_Supplied information:_

************

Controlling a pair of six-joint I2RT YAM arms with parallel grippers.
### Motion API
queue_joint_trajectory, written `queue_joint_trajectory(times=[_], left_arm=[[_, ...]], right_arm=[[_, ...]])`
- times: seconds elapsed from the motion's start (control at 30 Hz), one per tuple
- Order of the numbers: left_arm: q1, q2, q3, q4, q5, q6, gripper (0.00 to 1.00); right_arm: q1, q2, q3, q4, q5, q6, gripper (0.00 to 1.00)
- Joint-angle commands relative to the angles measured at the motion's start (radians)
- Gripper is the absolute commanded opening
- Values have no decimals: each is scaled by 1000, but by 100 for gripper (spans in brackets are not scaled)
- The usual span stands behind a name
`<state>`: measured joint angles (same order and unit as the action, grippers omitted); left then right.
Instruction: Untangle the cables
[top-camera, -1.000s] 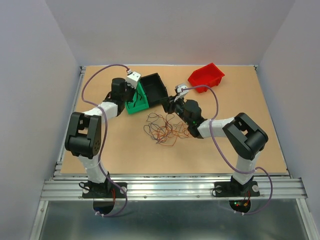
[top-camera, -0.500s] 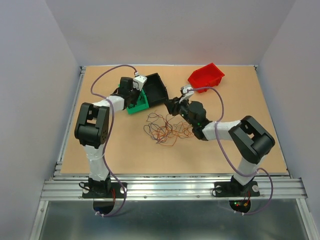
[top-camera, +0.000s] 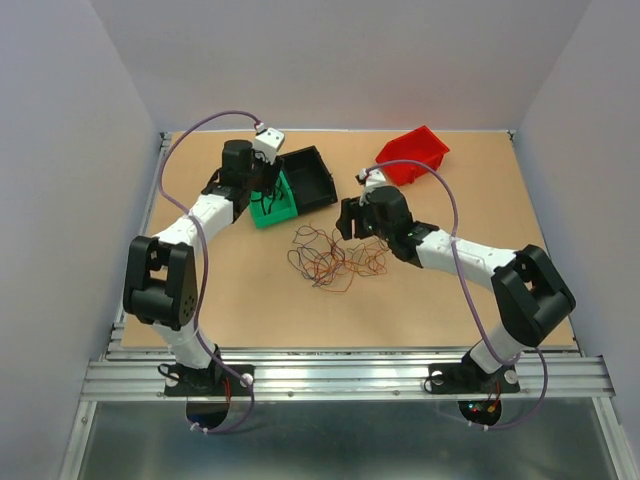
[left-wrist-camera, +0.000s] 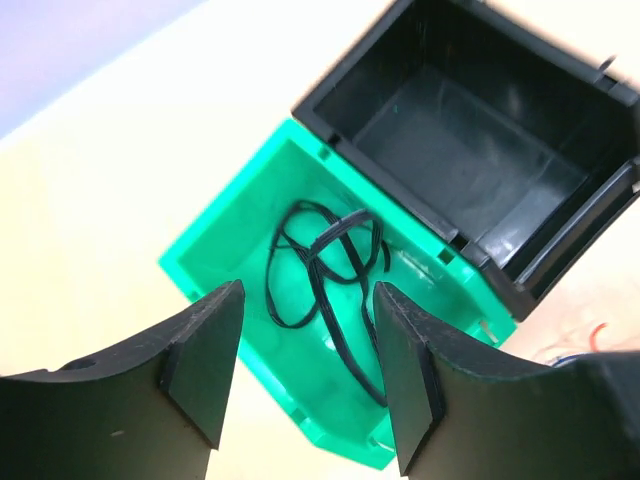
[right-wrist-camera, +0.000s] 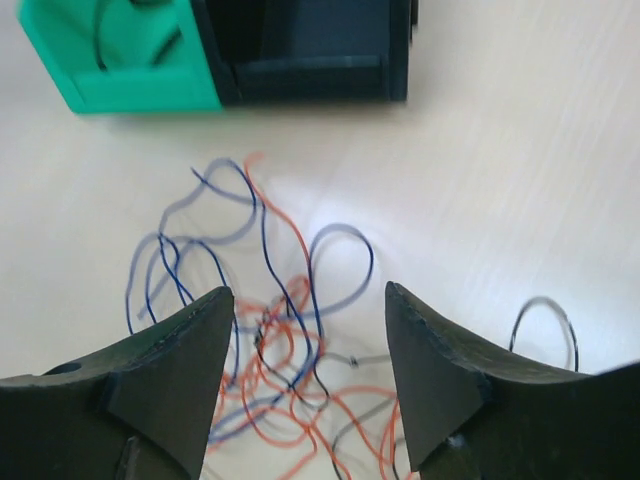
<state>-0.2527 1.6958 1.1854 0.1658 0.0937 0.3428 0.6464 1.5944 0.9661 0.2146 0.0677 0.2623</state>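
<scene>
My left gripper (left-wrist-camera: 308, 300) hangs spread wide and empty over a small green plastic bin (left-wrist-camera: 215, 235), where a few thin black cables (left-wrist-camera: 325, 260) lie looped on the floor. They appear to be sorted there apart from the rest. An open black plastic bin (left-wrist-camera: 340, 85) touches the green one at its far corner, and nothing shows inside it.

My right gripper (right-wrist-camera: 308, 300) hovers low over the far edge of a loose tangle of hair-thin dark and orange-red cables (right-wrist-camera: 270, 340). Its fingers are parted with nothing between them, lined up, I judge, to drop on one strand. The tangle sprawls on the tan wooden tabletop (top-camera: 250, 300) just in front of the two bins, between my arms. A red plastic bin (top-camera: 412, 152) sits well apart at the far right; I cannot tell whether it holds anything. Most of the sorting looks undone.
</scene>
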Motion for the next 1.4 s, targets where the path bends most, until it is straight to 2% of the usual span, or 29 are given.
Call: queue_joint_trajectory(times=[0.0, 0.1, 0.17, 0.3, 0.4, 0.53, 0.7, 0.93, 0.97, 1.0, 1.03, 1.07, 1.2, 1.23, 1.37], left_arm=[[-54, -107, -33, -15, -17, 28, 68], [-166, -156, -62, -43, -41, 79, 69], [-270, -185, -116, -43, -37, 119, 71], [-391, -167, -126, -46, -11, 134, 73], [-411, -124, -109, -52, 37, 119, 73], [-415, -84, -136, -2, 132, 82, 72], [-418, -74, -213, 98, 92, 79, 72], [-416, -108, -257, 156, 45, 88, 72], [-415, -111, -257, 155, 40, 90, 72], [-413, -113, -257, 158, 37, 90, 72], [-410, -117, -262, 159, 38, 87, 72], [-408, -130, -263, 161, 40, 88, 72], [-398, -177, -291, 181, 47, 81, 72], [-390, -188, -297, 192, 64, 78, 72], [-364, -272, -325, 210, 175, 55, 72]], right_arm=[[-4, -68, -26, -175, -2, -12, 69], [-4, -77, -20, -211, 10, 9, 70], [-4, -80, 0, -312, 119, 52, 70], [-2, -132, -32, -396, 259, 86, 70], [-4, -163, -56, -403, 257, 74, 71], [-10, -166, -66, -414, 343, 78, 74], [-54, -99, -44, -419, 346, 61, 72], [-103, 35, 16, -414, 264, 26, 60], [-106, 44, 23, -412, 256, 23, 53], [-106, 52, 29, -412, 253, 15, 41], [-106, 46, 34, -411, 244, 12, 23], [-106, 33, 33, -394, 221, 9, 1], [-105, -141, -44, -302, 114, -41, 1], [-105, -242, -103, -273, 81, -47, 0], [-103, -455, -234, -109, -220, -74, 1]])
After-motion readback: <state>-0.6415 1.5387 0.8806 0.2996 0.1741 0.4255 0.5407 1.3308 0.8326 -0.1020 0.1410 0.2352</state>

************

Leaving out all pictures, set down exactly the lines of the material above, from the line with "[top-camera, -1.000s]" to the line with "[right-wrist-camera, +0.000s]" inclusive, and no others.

[top-camera, -1.000s] 
[top-camera, -0.500s] 
[top-camera, +0.000s] 
[left-wrist-camera, +0.000s] 
[right-wrist-camera, +0.000s] 

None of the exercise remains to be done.